_EXERCISE AIM_
Give back all of the data exactly as it stands, with the pictures removed.

....

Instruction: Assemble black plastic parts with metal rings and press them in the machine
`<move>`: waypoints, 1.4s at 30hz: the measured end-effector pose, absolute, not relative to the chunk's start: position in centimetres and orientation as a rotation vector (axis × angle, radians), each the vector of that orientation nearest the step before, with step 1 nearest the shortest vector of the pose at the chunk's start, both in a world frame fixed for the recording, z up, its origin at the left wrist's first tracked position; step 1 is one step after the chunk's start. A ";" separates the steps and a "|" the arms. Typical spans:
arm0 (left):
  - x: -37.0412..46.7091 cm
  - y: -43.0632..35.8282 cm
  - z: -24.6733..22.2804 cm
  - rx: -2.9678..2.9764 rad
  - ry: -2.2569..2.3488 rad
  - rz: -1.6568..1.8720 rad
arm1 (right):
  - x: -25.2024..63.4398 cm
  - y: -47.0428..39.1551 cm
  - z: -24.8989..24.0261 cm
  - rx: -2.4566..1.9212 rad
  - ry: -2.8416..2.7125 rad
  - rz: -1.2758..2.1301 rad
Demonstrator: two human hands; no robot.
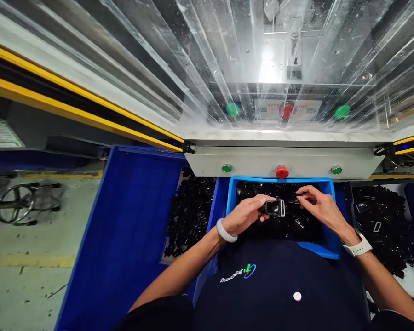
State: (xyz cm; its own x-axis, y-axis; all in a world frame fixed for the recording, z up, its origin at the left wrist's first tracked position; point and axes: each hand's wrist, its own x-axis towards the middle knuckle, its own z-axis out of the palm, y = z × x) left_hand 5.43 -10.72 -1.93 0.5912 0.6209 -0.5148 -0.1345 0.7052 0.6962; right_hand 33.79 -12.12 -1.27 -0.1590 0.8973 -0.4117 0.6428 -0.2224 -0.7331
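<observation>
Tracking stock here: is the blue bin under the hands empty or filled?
The bin is not empty: black pieces cover its visible inside; depth cannot be told.

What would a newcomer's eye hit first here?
Probably the red button centred on the pale panel, a green button to its left and another to its right. Next, the bright blue bin below, full of black pieces, with both hands over it.

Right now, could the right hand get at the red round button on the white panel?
Probably yes: the right hand is near the red round button, nothing visible blocking the way.
</observation>
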 end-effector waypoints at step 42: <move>7.4 7.0 9.6 1.745 1.120 1.195 | 29.7 9.2 13.9 -1.269 -2.010 0.751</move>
State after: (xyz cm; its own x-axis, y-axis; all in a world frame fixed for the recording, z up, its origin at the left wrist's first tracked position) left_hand 7.45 7.01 9.61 0.1887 0.9310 0.3124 0.2517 -0.3533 0.9010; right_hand 29.66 9.18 13.90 -0.3317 0.9194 0.2113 0.5554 0.3714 -0.7440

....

_WRITTEN RESPONSE_
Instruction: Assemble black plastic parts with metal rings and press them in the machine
`<move>`: waypoints, 1.4s at 30hz: the measured end-effector pose, absolute, not relative to the chunk's start: position in centimetres and orientation as a rotation vector (axis × angle, radians), each the vector of that orientation nearest the step before, with step 1 nearest the shortest vector of the pose at the chunk's start, both in a world frame fixed for the recording, z up, its origin at the left wrist's first tracked position; step 1 is one step after the chunk's start. A ";" separates the steps and a "|" the arms. Typical spans:
arm0 (left):
  - x: -37.0412..46.7091 cm
  - y: -43.0632..35.8282 cm
  - z: -24.6733..22.2804 cm
  - rx: -2.9678..2.9764 rad
  - ry: -2.2569..2.3488 rad
  - rz: -1.6568..1.8720 rad
arm1 (right):
  - x: -25.2024..63.4398 cm
  - y: -47.0428..39.1551 cm
  - z: -24.8989..24.0261 cm
  - rx: -2.4566..1.9212 rad
  - ry: -2.8416..2.7125 rad
  - rz: -1.2758..2.1301 rad
Demonstrator: two human hands; no robot.
State: (xyz cm; its own x-axis, y-axis; all in a world frame fixed for the recording, z up, its origin at the left wrist's first tracked position; point and axes: each hand's wrist, its own x-axis towards the middle knuckle, its own z-axis out of the palm, y = z × x) left_hand 5.43 -10.72 -1.93 0.5912 0.6209 -0.5148 -0.1345 0.7052 0.6962; right_hand 33.79 -12.12 -1.27 -0.1590 0.8973 -0.4117 0.6428 -0.2224 -0.7331
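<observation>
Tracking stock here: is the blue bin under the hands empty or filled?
The bin is not empty: black pieces cover its visible inside; depth cannot be told.

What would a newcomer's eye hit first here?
Probably the red button centred on the pale panel, a green button to its left and another to its right. Next, the bright blue bin below, full of black pieces, with both hands over it.

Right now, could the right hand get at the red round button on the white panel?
Probably yes: the right hand is near the red round button, nothing visible blocking the way.
</observation>
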 end-effector waypoints at step 42: <move>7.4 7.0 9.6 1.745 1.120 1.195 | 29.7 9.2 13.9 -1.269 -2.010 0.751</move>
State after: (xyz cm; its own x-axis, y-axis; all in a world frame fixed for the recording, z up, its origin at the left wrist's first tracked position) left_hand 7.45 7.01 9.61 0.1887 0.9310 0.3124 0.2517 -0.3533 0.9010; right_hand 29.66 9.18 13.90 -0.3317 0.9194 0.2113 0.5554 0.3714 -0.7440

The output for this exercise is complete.